Children need to drink more water and milk, to eat more fruits and vegetables, and to eat more fibre and less processed food, she says. Taking the leap to organic is a matter of personal choice and should be kept in perspective. Most importantly, it should not be done at the expense of a healthy, balanced diet.

As she puts it: "An organic biscuit does not outdo a non-organic orange or tomato."

Regarding pesticides in food, Ms. Kalnins is of the opinion that the Canadian regulatory agencies can be trusted to monitor the food supply to keep it safe.

She worries that pesticide scares and unsubstantiated claims from the organic industry can leave parents feeling guilty about not jumping on the bandwagon. She adds -- perhaps reassuringly -- that her children, aged 6 and 7, are not being raised on organic food.

"I feel sorry for the parents because of the guilt," she says. "There's really a lot we don't know."

Health Canada also cautions against jumping to conclusions.
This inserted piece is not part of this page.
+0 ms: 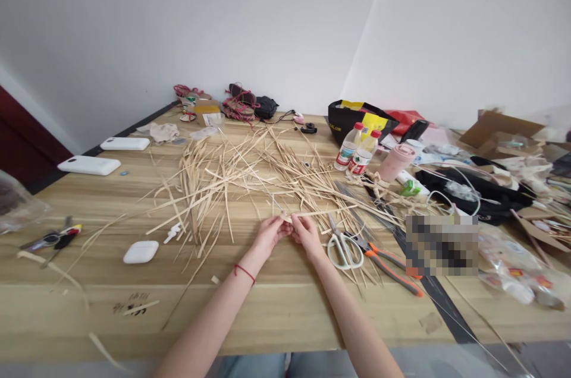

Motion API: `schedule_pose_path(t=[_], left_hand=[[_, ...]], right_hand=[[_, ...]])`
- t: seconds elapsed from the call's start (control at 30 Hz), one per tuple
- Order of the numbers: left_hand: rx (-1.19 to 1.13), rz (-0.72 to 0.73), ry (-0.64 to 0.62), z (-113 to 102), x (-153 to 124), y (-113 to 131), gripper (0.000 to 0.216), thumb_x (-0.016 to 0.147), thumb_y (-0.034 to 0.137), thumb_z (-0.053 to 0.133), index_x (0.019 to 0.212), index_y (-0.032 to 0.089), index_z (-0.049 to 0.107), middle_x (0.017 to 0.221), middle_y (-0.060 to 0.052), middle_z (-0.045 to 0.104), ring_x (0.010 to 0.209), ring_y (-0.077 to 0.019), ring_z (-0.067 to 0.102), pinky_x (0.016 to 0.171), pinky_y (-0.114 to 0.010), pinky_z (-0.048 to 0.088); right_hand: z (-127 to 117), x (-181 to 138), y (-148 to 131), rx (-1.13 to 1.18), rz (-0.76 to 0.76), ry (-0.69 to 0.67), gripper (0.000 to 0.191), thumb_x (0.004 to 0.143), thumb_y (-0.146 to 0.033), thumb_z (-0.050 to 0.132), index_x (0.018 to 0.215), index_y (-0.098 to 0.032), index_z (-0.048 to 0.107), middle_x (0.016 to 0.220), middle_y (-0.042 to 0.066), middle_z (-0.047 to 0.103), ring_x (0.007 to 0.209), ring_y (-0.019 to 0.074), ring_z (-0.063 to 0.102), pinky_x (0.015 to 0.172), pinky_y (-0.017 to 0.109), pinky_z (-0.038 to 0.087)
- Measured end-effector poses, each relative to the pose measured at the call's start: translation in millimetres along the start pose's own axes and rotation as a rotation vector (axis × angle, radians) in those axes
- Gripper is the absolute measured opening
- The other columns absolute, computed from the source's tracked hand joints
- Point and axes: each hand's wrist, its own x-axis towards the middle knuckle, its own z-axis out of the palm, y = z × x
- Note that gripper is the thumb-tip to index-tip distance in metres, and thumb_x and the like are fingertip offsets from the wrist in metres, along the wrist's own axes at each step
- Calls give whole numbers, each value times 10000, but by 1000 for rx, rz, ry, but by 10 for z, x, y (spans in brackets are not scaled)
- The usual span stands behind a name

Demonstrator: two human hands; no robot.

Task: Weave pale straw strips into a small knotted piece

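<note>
- Head view shows me my left hand [270, 235] and right hand [307, 236] drawn together, fingertips pinched narrow on one pale strip [328, 212].
- Only a small piece at the fingertips looks in work; its exact form is too small to tell.
- The strip is flat and thin, running rightward above the scissors [345, 250].
- Beyond, loose strips [198, 188] lie tangled across the table [276, 321], seemingly unworked.

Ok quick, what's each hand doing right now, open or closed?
Left hand: closed, pinching a small pale piece.
Right hand: closed, pinching a pale strip that sticks out rightward.
</note>
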Motion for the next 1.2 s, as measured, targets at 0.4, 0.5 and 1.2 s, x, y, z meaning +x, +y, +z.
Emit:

It says three recent studies comparing the nutritional benefits found that nitrate content tends to be lower in organic food, ascorbic acid (vitamin C) content tends to be higher in organic leafy vegetables and potatoes, and protein concentration tends to be lower but of higher quality in some organic vegetables and cereals.

It concluded, however, that it is difficult to make valid and strong comparisons because there are few well-controlled studies. "Thus, the scientific evidence cannot support or refute the perception that organic foods are more nutritious than conventional foods and generalizations such as these should be made with caution."

Organic converts, on the other hand, have decided not to wait for more scientific data and government studies.

Rick Smith, executive director of Toronto-based Environmental Defence Canada, notes that so-called organochlorine pesticides used in crop production are recognized carcinogens as well as being bioaccumulative, which means they build up in body tissue. And that's good enough for him.

The not-enough-proof argument "makes me crazy," he says, pointing to the example of DDT and other chemicals once thought safe and then found out to be anything but, after a generation of children was raised ingesting them. He notes that DDT is still found in human tissue after having finally been banned in Canada in 1990, almost 30 years after flags were raised.

Why should it be up to governments and consumers to prove chemicals are safe, he asks. "It should be up to the producers to prove that they're safe before they put them on the market."

For the record, he feeds his two-year-old as much organic food as possible. "There might not be enough studies, but why take the chance?"

Much ado about milk

Alan Greene, a pediatrician at Stanford University and a spokesman for Wisconsin-based Organic Valley Family Farms, has made a third career of promoting on the Internet organic food for children. Here are reasons he gives on why children should drink more milk in general, and organic milk in particular:

A constant theme in the pediatric world is that children are not getting the calcium they need for their growing bodies, which is 800 milligrams a day for four- to eight-year-olds, and 1,300 milligrams a day for nine- to 18-year-olds.

One cup of milk has about 300 milligrams of calcium.

Organic milk is better for children because it doesn't contain antibiotics, so it doesn't contribute to the growing problem of bacterial resistance.

Organic milk, while pasteurized, is produced without the cows being given synthetic hormones to increase production. "Hormones are powerful. Even trace amounts can cause dramatic changes in living beings."

Organic milk reduces pesticide exposure because the cows are not fed food grown with pesticides.

Cows that are fed on fresh green grass produce milk that is higher in conjugated linoleic acids, among the so-called "good fats" that have been linked to reducing the risk of heart disease and diabetes.

Finally, choosing organic is the right thing to do. "Unlike factory cows, organic cows must have access to open air. This kind of farming is kind to animals, supportive of wildlife, healthy for rural communities, respectful of our air, water and soil, and healthy for children."